### [Exercise details]
Retype all of the data shown below, keeping every character the same.

# # # # #

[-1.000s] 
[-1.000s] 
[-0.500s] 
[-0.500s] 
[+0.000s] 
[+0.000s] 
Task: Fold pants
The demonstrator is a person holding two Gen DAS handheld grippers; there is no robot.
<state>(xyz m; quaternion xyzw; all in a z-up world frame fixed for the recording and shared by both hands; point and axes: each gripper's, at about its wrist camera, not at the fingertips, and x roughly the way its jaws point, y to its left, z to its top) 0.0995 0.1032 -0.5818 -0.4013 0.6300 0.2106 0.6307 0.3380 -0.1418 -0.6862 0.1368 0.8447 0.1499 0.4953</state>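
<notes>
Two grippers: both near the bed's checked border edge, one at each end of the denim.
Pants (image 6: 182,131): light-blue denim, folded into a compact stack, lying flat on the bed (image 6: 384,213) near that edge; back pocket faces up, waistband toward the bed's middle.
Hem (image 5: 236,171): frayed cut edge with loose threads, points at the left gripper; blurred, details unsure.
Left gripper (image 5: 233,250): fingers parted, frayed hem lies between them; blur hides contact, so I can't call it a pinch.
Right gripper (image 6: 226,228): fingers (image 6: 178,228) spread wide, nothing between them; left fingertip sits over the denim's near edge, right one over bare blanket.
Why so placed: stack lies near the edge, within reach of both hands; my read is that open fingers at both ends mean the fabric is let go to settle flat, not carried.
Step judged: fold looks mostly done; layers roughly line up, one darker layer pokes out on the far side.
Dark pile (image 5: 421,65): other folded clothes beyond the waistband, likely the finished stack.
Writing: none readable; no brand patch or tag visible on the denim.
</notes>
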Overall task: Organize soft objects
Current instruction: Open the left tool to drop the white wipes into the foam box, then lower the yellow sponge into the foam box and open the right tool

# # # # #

### [Response to the task]
[-1.000s] 
[-1.000s] 
[-0.500s] 
[-0.500s] 
[+0.000s] 
[+0.000s] 
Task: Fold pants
The demonstrator is a person holding two Gen DAS handheld grippers; there is no robot.
<state>(xyz m; quaternion xyzw; all in a z-up world frame fixed for the recording and shared by both hands; point and axes: each gripper's, at about its wrist camera, not at the fingertips, and x roughly the way its jaws point, y to its left, z to its top) 0.0995 0.1032 -0.5818 -0.4013 0.6300 0.2106 0.6307 0.3380 -0.1418 -0.6862 0.1368 0.8447 0.1499 0.4953</state>
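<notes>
Two grippers: both near the bed's checked border edge, one at each end of the denim.
Pants (image 6: 182,131): light-blue denim, folded into a compact stack, lying flat on the bed (image 6: 384,213) near that edge; back pocket faces up, waistband toward the bed's middle.
Hem (image 5: 236,171): frayed cut edge with loose threads, points at the left gripper; blurred, details unsure.
Left gripper (image 5: 233,250): fingers parted, frayed hem lies between them; blur hides contact, so I can't call it a pinch.
Right gripper (image 6: 226,228): fingers (image 6: 178,228) spread wide, nothing between them; left fingertip sits over the denim's near edge, right one over bare blanket.
Why so placed: stack lies near the edge, within reach of both hands; my read is that open fingers at both ends mean the fabric is let go to settle flat, not carried.
Step judged: fold looks mostly done; layers roughly line up, one darker layer pokes out on the far side.
Dark pile (image 5: 421,65): other folded clothes beyond the waistband, likely the finished stack.
Writing: none readable; no brand patch or tag visible on the denim.
</notes>
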Overall task: Organize soft objects
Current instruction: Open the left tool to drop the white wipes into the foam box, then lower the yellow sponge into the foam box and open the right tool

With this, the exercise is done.